Fig. 1.   Krivoglaz-Wilkens function. The figure shows the Wilkens function f(η) as solid (blue) line, where η=L/Re. The logarithmic and hyperbolic components are shown as dash double-dot and dash lines, respectively.

Fig. 2.   (a) Typical sub-profiles of the 311 reflection of copper containing 4% of intrinsic stacking faults. The number, positions and breadths of sub-profiles depend on the hkl indices of the fundamental Bragg peak. (b) Open circles are numerically calculated intensities using the DIFFaX [15] software, the solid black line is a Lorentzian profile function fitted to the open circles. (Figure (b) by courtesy of L. Balogh.).

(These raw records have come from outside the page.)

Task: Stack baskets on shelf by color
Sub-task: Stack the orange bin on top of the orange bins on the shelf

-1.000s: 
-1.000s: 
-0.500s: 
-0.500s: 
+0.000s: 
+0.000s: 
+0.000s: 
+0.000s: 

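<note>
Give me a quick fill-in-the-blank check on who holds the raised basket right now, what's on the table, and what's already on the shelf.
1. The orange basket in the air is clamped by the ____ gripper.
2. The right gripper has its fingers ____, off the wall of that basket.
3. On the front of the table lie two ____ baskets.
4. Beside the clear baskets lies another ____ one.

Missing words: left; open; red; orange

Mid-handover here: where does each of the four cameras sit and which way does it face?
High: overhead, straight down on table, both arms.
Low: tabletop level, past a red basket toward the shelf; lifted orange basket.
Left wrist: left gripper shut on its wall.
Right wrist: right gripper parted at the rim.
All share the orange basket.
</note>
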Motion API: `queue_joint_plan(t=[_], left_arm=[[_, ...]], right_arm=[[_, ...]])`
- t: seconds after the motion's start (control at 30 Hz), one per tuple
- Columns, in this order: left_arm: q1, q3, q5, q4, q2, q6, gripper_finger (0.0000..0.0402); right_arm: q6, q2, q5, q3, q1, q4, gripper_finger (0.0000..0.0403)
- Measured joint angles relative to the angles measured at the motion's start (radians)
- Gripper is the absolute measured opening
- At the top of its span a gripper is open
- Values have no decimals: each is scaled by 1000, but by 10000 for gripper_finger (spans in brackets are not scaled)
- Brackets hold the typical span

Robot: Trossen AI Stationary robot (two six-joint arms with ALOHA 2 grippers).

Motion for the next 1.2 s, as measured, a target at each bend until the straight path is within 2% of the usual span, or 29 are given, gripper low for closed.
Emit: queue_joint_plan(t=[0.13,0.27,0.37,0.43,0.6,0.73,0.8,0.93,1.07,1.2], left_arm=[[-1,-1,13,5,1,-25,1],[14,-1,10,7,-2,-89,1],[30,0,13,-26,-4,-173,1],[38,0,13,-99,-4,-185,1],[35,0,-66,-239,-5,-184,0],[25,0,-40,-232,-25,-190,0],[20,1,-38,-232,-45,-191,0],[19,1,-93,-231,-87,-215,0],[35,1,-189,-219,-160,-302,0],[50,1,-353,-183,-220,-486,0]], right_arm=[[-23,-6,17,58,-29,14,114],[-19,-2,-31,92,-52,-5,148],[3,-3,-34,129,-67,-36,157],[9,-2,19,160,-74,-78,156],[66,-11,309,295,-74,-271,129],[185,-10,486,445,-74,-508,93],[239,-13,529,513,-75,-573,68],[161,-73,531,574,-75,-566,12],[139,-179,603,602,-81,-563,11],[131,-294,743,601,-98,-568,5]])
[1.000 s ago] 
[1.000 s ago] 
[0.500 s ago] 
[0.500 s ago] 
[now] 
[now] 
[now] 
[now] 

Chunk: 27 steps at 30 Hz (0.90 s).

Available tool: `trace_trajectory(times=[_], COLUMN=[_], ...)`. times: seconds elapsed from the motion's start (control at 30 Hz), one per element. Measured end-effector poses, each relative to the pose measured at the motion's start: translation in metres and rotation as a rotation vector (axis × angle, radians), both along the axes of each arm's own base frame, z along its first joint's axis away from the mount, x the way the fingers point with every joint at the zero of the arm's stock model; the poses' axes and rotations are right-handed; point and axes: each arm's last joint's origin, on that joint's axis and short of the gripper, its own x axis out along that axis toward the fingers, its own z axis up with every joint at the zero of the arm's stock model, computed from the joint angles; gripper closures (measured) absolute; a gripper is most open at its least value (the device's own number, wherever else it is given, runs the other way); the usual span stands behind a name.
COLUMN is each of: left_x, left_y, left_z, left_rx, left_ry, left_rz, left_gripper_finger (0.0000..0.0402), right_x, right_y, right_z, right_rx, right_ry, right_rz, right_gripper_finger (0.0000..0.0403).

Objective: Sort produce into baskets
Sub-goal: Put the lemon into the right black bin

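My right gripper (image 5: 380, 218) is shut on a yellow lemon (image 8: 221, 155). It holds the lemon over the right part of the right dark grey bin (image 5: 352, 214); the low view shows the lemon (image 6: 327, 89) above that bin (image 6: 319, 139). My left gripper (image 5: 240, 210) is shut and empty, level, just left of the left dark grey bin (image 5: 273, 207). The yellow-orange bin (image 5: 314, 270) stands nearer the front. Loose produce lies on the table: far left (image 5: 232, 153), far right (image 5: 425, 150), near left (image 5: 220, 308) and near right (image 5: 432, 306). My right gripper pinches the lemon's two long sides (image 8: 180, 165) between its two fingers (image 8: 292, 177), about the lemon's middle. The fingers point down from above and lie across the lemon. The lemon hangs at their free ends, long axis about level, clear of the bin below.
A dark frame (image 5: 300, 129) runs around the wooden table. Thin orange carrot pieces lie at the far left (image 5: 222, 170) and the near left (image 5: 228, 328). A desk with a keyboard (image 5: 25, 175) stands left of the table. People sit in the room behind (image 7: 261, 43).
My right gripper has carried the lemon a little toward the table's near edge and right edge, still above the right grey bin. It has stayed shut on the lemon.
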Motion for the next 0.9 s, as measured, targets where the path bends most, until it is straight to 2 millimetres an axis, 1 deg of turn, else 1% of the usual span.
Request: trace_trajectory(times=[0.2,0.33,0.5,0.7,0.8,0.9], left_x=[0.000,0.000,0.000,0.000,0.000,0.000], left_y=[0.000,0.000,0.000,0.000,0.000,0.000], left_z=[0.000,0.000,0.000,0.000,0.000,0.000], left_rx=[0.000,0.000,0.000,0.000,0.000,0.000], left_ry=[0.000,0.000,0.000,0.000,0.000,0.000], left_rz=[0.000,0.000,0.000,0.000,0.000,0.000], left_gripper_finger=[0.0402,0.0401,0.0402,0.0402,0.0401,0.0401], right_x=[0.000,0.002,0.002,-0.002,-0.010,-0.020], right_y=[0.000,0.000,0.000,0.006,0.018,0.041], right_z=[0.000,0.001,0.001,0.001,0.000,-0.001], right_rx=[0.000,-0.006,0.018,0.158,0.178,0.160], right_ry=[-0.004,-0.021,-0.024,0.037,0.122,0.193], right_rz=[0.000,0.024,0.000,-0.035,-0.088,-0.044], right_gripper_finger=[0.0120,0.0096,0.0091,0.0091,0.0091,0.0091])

As mentioned before, compatibility strains in polycrystalline materials can either be related to (i) strain gradients built up by GNDs [[22], [23], [24]] or to (ii) pure elastic strains below the yield point of hard precipitates or inclusions [[25], [26], [27]]. For the first case it has been shown in several works that LPA catches both GNDs and SSDs together. For example GNDs producing long-range internal stress in dislocation cell structures [[28], [29], [30]], GND type misfit dislocations at the interface between γ and γ' phases in Ni-base superalloys [25], or the GNDs at the interphase between martensite laths and austenite layers are always included in the total dislocation densities together with the SSDs [31,32]. In the second case non-deformable, elastically strained hard particles or phases produce peak shifts [[25], [26], [27]]. Leineweber [26,27] has shown that anisotropic thermal expansion in polycrystalline orthorhombic cementite produces temperature dependent line broadening. This latter effect needs special treatment if dislocations and ECSs related line broadening occur at the same time. The model in reference [27] can provide guidelines for constructing profile functions, $I^{ECS}_{hkl}(s)$, based on the elastic constants of the hard inclusions. The $I^{ECS}_{hkl}(s)$ can be convoluted with the instrumental profile functions, $I^{Inst}_{hkl}(s)$ (s) producing effective instrumental profiles, $I^{Eff-Inst}_{hkl}(s)$. Using these modified instrumental profiles delivers the true dislocation density free from the effect of ECSs.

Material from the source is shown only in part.